Don’t forget your eyes

by Pfc. Janae Wright Baumholder Army Health Clinic

It’s a fact of life for adults: aging is just a matter of how, not when. It is common practice for many people to take steps to fight common signs of aging.

Many Americans spend billions of dollars each year to improve the way they look, but far too many forget about the steps they should take to protect how they see.

In a 2012 survey from the American Optometric Association, more than half of the respondents reported they valued their eyesight more than their memory or ability to walk. However, many people may be making little decisions every day that could be compromising your most indispensable sense. It is important to understand how your eyes change with age and what you can do to keep them in the best health possible.

There are many common eye conditions and diseases that adults may experience during different stages of their lives. Some of these changes are normal, age-related developments and others can be signs of a more serious vision-threatening disease or condition.

According to a study done by the National Eye Institute, an estimated 43 million Americans will face vision loss or blindness from age-related eye diseases by 2020. The study identifies age-related macular degeneration, glaucoma, cataract, floaters, flashes and diabetic retinopathy as the most common eye diseases in Americans age 40 and over.

Due to these vision-threatening diseases, the National Eye Institute emphasizes the importance of annual comprehensive eye examinations in preventing or delaying eye disease.

So if you routinely skip your yearly eye exam but want to get a start on taking care of your overall health, it’s easy to turn things around with these expert-recommended tips:

• It’s all about that baseline. Vision changes begin to show up around the age of 40, so receiving a baseline vision exam is recommended, even for those who have never needed corrective lenses. Common age-related eye conditions, including glaucoma and macular degeneration, may not have symptoms at age 40; but if a disease is identified, an optometrist can track it and provide treatment to help prevent it from worsening.

• Watch out for your family history. Age-related macular degeneration, glaucoma and other eye diseases can be inherited. If you have a close relative with AMD, you have a 50 percent chance of developing the condition. A family history of glaucoma increases your chances by four to nine times.

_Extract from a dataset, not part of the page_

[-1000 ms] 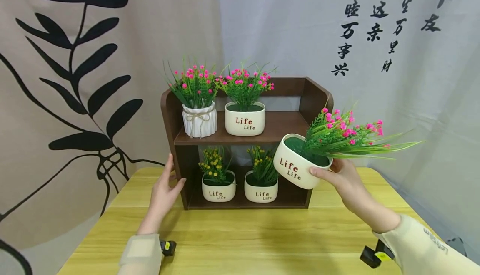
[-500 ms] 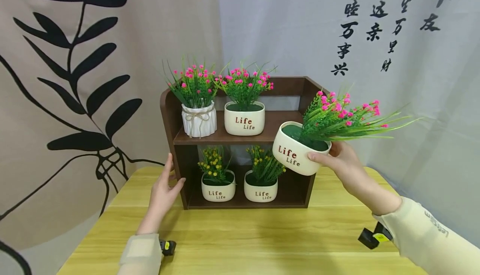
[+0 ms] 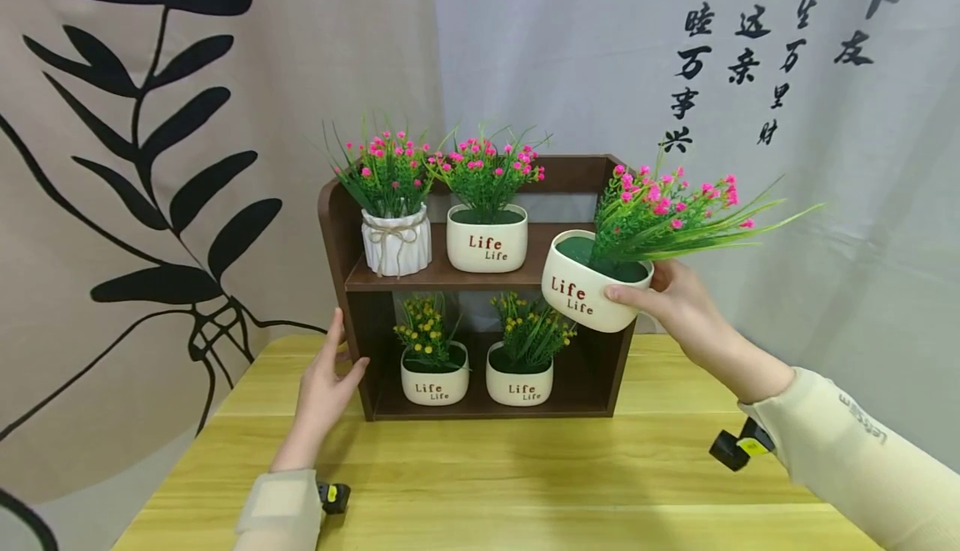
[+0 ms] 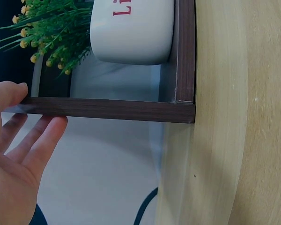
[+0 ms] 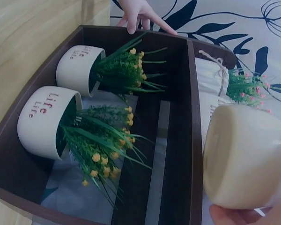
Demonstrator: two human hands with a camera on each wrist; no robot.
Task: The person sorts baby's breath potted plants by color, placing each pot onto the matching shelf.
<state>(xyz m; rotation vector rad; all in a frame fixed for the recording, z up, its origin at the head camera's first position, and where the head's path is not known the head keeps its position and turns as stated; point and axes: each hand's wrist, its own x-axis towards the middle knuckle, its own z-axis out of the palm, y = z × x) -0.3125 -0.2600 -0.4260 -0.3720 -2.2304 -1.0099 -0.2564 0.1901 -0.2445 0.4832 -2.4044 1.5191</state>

So, you should inform your eye care professional about your family’s eye health history. This can help them make an earlier diagnosis and save your vision.

• Be on a “see food” diet. Eat for your eyes. Studies have shown that some foods are good for eye health as well as general health. Cold-water fish such as salmon, tuna, sardines and mackerel are rich in omega-3 fatty acids, which may help protect against dry eyes, macular degeneration and even cataracts. Spinach, kale and collard greens, to name just a few, are packed full of lutein and zeaxanthin, important plant pigments that can help stem the development of macular degeneration and cataracts. Broccoli, peas and avocados are also good sources of this powerful antioxidant duo. The vitamins and nutrients in eggs, including lutein and vitamin A which may protect against night blindness and dry eyes, promote eye health and function. Foods such as carrots, tomatoes, bell peppers, strawberries, pumpkin, corn and cantaloupe are excellent sources of vitamins A and C and are thought to help decrease the risk of many eye diseases. So make sure you take a big helping.

• End bad habits, start good ones. Quitting smoking is one of the best investments you can make in your eye health. Smoking increases your risk for developing cataracts and age-related macular degeneration. It also raises the risks for cardiovascular diseases that indirectly influence your eyes’ health.

That’s all it takes to see a better you. Schedule your next eye exam at your optometry clinic.